■ Data extract:
----
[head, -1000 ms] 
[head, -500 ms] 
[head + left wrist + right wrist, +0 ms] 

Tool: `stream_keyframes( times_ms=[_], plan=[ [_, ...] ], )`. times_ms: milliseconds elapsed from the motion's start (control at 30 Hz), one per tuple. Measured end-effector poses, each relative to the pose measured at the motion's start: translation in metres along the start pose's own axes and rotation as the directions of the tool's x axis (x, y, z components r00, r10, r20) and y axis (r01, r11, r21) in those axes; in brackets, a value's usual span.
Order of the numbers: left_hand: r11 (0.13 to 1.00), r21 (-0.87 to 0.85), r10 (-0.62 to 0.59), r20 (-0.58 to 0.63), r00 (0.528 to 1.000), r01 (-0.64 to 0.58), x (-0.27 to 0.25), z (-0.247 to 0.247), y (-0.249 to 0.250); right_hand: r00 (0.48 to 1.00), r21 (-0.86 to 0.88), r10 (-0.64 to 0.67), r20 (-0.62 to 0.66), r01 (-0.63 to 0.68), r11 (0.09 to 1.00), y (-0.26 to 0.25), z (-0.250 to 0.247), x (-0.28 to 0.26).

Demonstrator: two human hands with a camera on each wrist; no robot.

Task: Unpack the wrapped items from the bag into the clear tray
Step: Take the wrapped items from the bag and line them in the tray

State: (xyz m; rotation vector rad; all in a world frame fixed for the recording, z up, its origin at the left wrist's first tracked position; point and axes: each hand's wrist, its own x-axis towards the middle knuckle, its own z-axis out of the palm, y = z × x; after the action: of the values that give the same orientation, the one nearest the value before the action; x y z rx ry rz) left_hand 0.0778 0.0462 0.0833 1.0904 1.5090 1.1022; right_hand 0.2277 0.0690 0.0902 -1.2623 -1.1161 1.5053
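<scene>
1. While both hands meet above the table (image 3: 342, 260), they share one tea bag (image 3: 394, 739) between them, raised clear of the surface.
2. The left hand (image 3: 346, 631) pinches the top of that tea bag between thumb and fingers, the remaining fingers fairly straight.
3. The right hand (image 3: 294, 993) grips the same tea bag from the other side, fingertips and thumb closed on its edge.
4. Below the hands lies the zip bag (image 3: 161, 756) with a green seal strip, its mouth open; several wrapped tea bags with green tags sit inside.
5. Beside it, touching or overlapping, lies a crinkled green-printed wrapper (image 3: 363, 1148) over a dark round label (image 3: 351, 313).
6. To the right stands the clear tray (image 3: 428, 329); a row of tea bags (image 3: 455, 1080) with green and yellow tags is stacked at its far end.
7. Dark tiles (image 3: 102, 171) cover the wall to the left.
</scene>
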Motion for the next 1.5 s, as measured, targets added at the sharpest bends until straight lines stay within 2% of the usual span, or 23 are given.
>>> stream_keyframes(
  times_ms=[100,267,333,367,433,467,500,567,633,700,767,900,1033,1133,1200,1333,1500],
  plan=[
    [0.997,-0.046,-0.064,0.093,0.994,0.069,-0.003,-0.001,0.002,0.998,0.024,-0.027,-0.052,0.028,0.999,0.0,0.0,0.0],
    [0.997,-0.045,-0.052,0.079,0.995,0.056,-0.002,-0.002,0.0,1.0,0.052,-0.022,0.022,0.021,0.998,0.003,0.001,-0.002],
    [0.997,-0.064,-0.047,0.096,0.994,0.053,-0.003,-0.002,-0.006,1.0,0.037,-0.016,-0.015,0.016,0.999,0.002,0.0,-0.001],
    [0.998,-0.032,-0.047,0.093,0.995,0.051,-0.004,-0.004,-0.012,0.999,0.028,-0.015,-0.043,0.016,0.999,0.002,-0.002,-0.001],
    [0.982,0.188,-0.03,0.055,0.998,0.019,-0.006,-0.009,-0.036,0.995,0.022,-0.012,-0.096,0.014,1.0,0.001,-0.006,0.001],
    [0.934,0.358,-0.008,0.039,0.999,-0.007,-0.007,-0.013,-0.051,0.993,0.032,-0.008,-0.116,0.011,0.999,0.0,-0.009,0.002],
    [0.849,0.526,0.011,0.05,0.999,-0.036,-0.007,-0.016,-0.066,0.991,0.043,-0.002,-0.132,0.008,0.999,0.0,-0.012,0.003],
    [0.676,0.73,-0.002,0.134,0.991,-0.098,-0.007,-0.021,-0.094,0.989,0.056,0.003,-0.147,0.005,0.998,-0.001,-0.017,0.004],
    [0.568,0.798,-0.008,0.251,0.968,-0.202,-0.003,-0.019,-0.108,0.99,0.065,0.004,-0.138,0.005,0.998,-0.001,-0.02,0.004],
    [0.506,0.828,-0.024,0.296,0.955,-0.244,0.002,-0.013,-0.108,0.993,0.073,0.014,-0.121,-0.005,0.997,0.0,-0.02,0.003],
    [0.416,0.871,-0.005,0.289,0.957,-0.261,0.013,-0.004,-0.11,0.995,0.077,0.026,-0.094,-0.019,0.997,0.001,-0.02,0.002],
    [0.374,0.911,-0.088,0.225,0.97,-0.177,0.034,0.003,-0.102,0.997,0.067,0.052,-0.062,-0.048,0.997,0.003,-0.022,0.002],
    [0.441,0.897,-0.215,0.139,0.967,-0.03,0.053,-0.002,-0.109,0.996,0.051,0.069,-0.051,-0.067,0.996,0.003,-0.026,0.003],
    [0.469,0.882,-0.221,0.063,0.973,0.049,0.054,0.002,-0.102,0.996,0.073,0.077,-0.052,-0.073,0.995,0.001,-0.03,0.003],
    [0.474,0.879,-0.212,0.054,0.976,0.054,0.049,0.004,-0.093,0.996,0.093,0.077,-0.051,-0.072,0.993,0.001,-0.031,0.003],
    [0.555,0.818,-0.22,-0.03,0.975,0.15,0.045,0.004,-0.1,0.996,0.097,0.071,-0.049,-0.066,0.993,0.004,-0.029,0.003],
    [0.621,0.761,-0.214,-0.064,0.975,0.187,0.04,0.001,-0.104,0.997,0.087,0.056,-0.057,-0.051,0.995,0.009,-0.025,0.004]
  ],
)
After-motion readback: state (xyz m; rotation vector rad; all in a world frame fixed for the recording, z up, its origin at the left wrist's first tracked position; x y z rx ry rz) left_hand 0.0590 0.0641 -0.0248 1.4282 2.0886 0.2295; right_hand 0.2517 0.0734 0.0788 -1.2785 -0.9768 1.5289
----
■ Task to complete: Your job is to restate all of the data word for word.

■ Written solution:
[head, -1000 ms] 
[head, -500 ms] 
[head + left wrist + right wrist, +0 ms] 

Tool: `stream_keyframes( times_ms=[_], plan=[ [_, ...] ], )`. times_ms: milliseconds elapsed from the motion's start (control at 30 Hz), one per tuple. Measured end-effector poses, each relative to the pose measured at the motion's start: translation in metres along the start pose's own axes and rotation as the directions of the tool's x axis (x, y, z components r00, r10, r20) and y axis (r01, r11, r21) in those axes; in brackets, a value's usual span.
Order of the numbers: left_hand: r11 (0.13 to 1.00), r21 (-0.87 to 0.85), r10 (-0.62 to 0.59), r20 (-0.58 to 0.63), r00 (0.528 to 1.000), r01 (-0.64 to 0.58), x (-0.27 to 0.25), z (-0.247 to 0.247), y (-0.249 to 0.250); right_hand: r00 (0.48 to 1.00), r21 (-0.86 to 0.88), r10 (-0.64 to 0.67), r20 (-0.62 to 0.66), r01 (-0.63 to 0.68), r11 (0.09 to 1.00), y (-0.26 to 0.25), z (-0.250 to 0.247), x (-0.28 to 0.26).

Demonstrator: two human hands with a camera on each wrist; no robot.

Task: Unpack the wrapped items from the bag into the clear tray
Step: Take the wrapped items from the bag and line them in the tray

State: (xyz m; rotation vector rad; all in a world frame fixed for the recording, z up, its origin at the left wrist's first tracked position; point and axes: each hand's wrist, its own x-axis towards the middle knuckle, its own z-axis out of the palm, y = z × x; after the action: of the values that give the same orientation, the one nearest the value before the action; x y z rx ry rz) left_hand 0.0778 0.0462 0.0833 1.0904 1.5090 1.1022; right_hand 0.2277 0.0690 0.0902 -1.2623 -1.1161 1.5053
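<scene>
1. While both hands meet above the table (image 3: 342, 260), they share one tea bag (image 3: 394, 739) between them, raised clear of the surface.
2. The left hand (image 3: 346, 631) pinches the top of that tea bag between thumb and fingers, the remaining fingers fairly straight.
3. The right hand (image 3: 294, 993) grips the same tea bag from the other side, fingertips and thumb closed on its edge.
4. Below the hands lies the zip bag (image 3: 161, 756) with a green seal strip, its mouth open; several wrapped tea bags with green tags sit inside.
5. Beside it, touching or overlapping, lies a crinkled green-printed wrapper (image 3: 363, 1148) over a dark round label (image 3: 351, 313).
6. To the right stands the clear tray (image 3: 428, 329); a row of tea bags (image 3: 455, 1080) with green and yellow tags is stacked at its far end.
7. Dark tiles (image 3: 102, 171) cover the wall to the left.
</scene>
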Motion for the next 1.5 s, as measured, targets added at the sharpest bends until straight lines stay within 2% of the usual span, or 23 are given.
>>> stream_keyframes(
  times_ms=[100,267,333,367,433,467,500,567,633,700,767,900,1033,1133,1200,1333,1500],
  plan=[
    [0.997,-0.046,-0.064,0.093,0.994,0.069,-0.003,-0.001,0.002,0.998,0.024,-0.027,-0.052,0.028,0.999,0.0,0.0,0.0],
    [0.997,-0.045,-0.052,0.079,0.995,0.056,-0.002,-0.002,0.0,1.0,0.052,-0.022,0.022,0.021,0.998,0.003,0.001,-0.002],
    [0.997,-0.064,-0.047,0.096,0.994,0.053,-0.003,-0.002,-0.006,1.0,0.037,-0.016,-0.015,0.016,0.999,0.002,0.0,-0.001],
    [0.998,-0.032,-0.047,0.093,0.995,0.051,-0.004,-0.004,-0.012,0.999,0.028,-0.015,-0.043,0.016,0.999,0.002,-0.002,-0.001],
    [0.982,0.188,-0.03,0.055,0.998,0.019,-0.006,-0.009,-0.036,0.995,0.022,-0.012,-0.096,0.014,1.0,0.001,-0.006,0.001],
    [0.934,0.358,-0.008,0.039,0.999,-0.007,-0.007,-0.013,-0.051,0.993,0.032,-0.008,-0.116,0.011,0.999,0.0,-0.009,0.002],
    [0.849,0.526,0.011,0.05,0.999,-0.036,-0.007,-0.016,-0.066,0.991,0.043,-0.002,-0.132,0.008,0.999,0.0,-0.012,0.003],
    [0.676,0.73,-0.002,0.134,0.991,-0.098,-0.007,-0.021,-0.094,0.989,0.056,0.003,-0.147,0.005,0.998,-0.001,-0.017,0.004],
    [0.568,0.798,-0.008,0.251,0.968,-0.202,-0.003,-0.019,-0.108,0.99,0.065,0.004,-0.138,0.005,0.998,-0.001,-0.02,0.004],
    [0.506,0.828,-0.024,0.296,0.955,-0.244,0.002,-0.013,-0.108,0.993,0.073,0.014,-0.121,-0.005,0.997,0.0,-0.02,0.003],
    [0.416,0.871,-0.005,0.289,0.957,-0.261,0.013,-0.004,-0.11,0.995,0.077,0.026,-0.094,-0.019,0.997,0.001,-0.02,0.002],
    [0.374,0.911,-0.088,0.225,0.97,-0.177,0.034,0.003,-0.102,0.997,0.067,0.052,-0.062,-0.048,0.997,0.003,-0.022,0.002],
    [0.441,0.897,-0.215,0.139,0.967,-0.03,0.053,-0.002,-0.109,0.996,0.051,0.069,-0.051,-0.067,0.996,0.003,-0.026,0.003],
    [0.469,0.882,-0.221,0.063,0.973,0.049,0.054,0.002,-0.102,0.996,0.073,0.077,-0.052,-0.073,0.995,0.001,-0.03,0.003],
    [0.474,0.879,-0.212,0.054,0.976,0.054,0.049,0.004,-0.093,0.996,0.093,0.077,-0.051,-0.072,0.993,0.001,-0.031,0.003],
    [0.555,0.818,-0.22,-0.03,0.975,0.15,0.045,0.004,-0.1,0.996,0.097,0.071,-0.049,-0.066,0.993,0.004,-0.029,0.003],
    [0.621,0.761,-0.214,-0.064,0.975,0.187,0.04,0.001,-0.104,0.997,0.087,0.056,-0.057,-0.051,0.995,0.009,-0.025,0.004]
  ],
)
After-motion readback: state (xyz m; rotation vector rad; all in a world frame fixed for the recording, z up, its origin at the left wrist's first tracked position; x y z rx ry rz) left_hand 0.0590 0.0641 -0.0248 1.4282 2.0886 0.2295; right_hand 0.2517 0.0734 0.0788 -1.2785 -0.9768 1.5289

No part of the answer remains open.